Appeal against F-tT decision confirming urgent cancellation order of Magistrates Court

The recently reported judgment of Button Space Limited v CQC [2019] UKUT 134 (AAC) concerns the approach to be adopted by the First tier Tribunal (‘F-tT’) should take when considering an appeal from an Order of the Magistrates Court to cancel the provider’s registration on an urgent basis.

Background

In summary, Button Space Limited (the ‘Provider’) was registered to provide the regulated activity of accommodating persons who require nursing or personal care, they operated one registered location (‘the Home’). The Home had been rated Inadequate by the CQC and had been in special measures since 2016. Inspections were undertaken throughout 2016 which resulted in the imposition of a condition that the Provider must not admit (new) service users until compliant with the Health and Social Care Act (Regulated Activities) Regulations 2014.  The registration of the registered manager and then the Provider were cancelled. Appeals against the imposition of the condition and the cancellation of the Provider’s registration were dealt with by way of separate proceedings.

The Provider continued to provide the regulated activities and in March 2017 it became necessary to undertake an emergency evacuation of the Home, due to flooding from a water pump compromising the electrics and safety of the Home. Following concerns regarding the circumstances of the flooding, the manner in which the evacuation was undertaken and indeed risk to service users should they return to the Home, the CQC applied to the Manchester Magistrates Court for urgent cancellation of the Provider’s registration pursuant to s.30 Health and Social Care Act 2008 (the ‘Act’). An order was granted by a District Judge and the Provider appealed to the F-tT.

F-tT Decision

The Appeal failed, the Tribunal noted at para 80 that “there was a serious risk based on the list of outstanding work provided by the appellant’s own witnesses”. No works had been undertaken since the Home closed in March 2017 and there was no action plan regarding what would be done and when.

Permission to Appeal to Upper Tribunal

The Upper Tribunal may only interfere with decisions of the F-tT where the F-tT has erred in law. In this case, permission to appeal against the F-tT decision was granted to appeal in respect of one ground – that the F-tT had erred in various ways when considering whether the test in s.30 of the Act had been met.

Judge Hemingway explained as follows:

“In particular it was a key aspect of the applicant’s case that the ‘serious risk’ requirement had not been met and could not have been satisfied in circumstances where there were other factors (most notably the condition of 14 (or possibly 15) April 2016), which it was contended served to obviate any risk”.

The appellant Provider contended that at the time of the decision of the F-tT there were no service users in the Home and the Provider could not admit any service users due to the imposition of the Condition.
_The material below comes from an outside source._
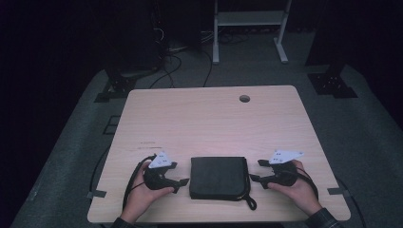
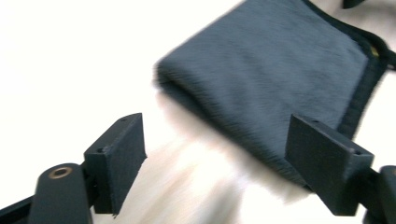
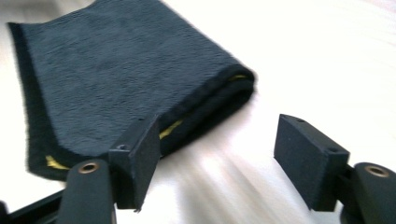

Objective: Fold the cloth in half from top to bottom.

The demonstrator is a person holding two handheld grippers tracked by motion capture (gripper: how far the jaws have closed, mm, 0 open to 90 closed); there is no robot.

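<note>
A folded dark cloth [image 1: 219, 177] lies flat near the front edge of the light wooden table [image 1: 209, 123], with a loop of its trim hanging off the front right corner. My left gripper [image 1: 179, 175] sits just left of the cloth, open, its jaws pointing at the cloth's left edge. In the left gripper view the cloth [image 2: 275, 79] lies just ahead of the left gripper [image 2: 215, 163]. My right gripper [image 1: 256, 171] sits just right of the cloth, open. The right gripper view shows the cloth [image 3: 116, 79] with a yellow edge inside its fold, ahead of the right gripper [image 3: 217, 156].
A round cable hole [image 1: 244, 98] sits near the table's far edge. Beyond the table are a white frame [image 1: 249, 28], black stands and cables on a grey floor. Bare tabletop stretches behind the cloth.
</note>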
It was argued that there could be no serious risk present which was ‘immediate or imminent” and the F-tT had “effectively misdirected itself”.

Submissions before the Upper Tribunal

At the substantive oral hearing the following additional points were submitted on behalf of the Provider:

  • use of the word ‘may’ within the statutory test in 30 imported a discretion to make an order cancelling registration. The Tribunal had not recognised they had this discretion and simply treated the fact that the test was met as determinative of the Appeal.
  • 30 should be read in such a way as to import ‘immediate or imminent danger’ as a requirement before an order can be made. There was no such danger in this case. In effect the F-tT misdirected itself by not interpreting it in that way.
  • The Tribunal had failed to consider whether it might be able to impose other conditions rather than confirming the Order.
  • any risk for the purposes of 30 should be confined to service users as opposed to any other person.
Decision of the Upper Tribunal

Judge Hemingway concluded:

  • The F-tT decided the test was made out and that there was nothing before it to suggest it should not exercise discretion in favour of the order.
  • There was no basis for interpreting that the serious risk must be immediate or imminent, or to put a gloss upon the test or import additional requirements.
  • As a result of the content of s.32 the F-tT was tasked with deciding whether to confirm the order or that it was to cease to have effect (32(4)).
  • There is no logical reason why the section should be limited to service users only, thus serious risk relates to any person whether a service user or not.

Judge Hemingway commented that the F-tT clearly felt and found that the condition of the home at the time was sufficient for it to properly conclude that the serious risk would arise if the order was not confirmed. It was aware of the enforcement action which had taken place.

“But it is nevertheless open to it, notwithstanding the existence of other restrictions, to conclude that the statutory test is met. All of that will depend on a range of matters which may well include the nature of the restrictions, the certainty of the restrictions, their likely continuance within the foreseeable future and any prospect of attempt being made to circumvent them”.

He noted that the F-tT did take the other restrictions into account and whilst it could have said more directly to explain why the restrictions did not have the effect of obviating the risk, it reached a decision which was open to it and when its reasons are read as a whole, it adequately explained.

It is noted in the judgment that there could be cases where the ground can be made out, in that the F-tT has not at least addressed other potentially relevant factors which might lead to a conclusion that no risk can arise whether an order is confirmed or not.

In conclusion the appeal to the Upper Tribunal was denied.